What you have to do:
Write out all of the data exactly as it appears.
========
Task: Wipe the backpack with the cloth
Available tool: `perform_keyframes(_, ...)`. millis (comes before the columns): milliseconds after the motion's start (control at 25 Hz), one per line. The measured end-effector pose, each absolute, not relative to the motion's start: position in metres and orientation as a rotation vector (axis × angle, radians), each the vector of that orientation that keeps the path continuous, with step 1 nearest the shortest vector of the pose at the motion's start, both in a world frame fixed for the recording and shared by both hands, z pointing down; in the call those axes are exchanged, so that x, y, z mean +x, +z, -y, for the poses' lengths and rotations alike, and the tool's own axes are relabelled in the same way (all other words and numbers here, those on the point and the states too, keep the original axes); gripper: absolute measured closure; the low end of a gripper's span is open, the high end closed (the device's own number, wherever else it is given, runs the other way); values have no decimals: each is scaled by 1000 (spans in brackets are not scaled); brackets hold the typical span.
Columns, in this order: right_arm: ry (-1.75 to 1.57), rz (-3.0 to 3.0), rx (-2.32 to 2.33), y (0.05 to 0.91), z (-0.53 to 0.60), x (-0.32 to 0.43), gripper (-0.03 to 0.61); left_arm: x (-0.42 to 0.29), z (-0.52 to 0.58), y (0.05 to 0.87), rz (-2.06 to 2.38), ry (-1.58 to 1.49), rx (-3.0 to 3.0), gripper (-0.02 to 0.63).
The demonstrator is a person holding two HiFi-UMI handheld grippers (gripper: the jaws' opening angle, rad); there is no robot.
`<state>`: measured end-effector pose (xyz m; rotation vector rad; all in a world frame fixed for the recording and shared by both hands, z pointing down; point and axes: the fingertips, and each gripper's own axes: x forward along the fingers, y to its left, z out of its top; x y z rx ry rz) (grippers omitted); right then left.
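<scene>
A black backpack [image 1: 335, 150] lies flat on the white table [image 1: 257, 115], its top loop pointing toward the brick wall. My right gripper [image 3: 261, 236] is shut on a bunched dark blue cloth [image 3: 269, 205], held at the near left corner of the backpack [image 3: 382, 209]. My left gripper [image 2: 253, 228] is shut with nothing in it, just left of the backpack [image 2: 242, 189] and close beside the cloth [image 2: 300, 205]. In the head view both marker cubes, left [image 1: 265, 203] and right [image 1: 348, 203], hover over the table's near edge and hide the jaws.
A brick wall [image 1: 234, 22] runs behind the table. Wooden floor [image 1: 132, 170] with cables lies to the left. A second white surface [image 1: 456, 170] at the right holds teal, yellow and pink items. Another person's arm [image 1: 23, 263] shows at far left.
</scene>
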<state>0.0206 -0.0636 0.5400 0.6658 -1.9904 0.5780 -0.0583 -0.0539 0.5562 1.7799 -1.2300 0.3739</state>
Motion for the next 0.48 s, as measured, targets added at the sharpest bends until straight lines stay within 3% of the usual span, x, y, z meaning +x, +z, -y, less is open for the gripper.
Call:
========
Result:
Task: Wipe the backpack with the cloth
Available tool: `perform_keyframes(_, ...)`. millis (comes before the columns): milliseconds after the motion's start (control at 25 Hz), one per line. The measured end-effector pose, each absolute, not relative to the motion's start: position in metres and orientation as a rotation vector (axis × angle, radians), each the vector of that orientation that keeps the path continuous, with step 1 nearest the shortest vector of the pose at the motion's start, both in a world frame fixed for the recording and shared by both hands, z pointing down; in the call those axes are exchanged, so that x, y, z mean +x, +z, -y, for the poses' lengths and rotations alike, and the tool's own axes are relabelled in the same way (all other words and numbers here, those on the point and the states too, keep the original axes); gripper: absolute measured closure; the low end of a gripper's span is open, the high end closed (the device's own number, wherever else it is given, runs the other way); values have no decimals: each is scaled by 1000 (spans in brackets are not scaled); brackets hold the typical span.
Columns, in this order: right_arm: ry (-1.75 to 1.57), rz (-3.0 to 3.0), rx (-2.32 to 2.33), y (0.05 to 0.91), z (-0.53 to 0.60), x (-0.32 to 0.43), gripper (-0.03 to 0.61); left_arm: x (-0.42 to 0.29), z (-0.52 to 0.58), y (0.05 to 0.87), rz (-2.06 to 2.38), ry (-1.58 to 1.49), rx (-3.0 to 3.0), gripper (-0.02 to 0.63).
The demonstrator is a person holding two HiFi-UMI handheld grippers (gripper: the jaws' opening angle, rad); there is no robot.
`<state>`: measured end-effector pose (xyz m; rotation vector rad; all in a world frame fixed for the recording and shared by both hands, z pointing down; point and axes: the fingertips, and each gripper's own axes: x forward along the fingers, y to its left, z out of its top; x y z rx ry rz) (grippers omitted); right then left.
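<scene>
A black backpack [image 1: 335, 150] lies flat on the white table [image 1: 257, 115], its top loop pointing toward the brick wall. My right gripper [image 3: 261, 236] is shut on a bunched dark blue cloth [image 3: 269, 205], held at the near left corner of the backpack [image 3: 382, 209]. My left gripper [image 2: 253, 228] is shut with nothing in it, just left of the backpack [image 2: 242, 189] and close beside the cloth [image 2: 300, 205]. In the head view both marker cubes, left [image 1: 265, 203] and right [image 1: 348, 203], hover over the table's near edge and hide the jaws.
A brick wall [image 1: 234, 22] runs behind the table. Wooden floor [image 1: 132, 170] with cables lies to the left. A second white surface [image 1: 456, 170] at the right holds teal, yellow and pink items. Another person's arm [image 1: 23, 263] shows at far left.
</scene>
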<state>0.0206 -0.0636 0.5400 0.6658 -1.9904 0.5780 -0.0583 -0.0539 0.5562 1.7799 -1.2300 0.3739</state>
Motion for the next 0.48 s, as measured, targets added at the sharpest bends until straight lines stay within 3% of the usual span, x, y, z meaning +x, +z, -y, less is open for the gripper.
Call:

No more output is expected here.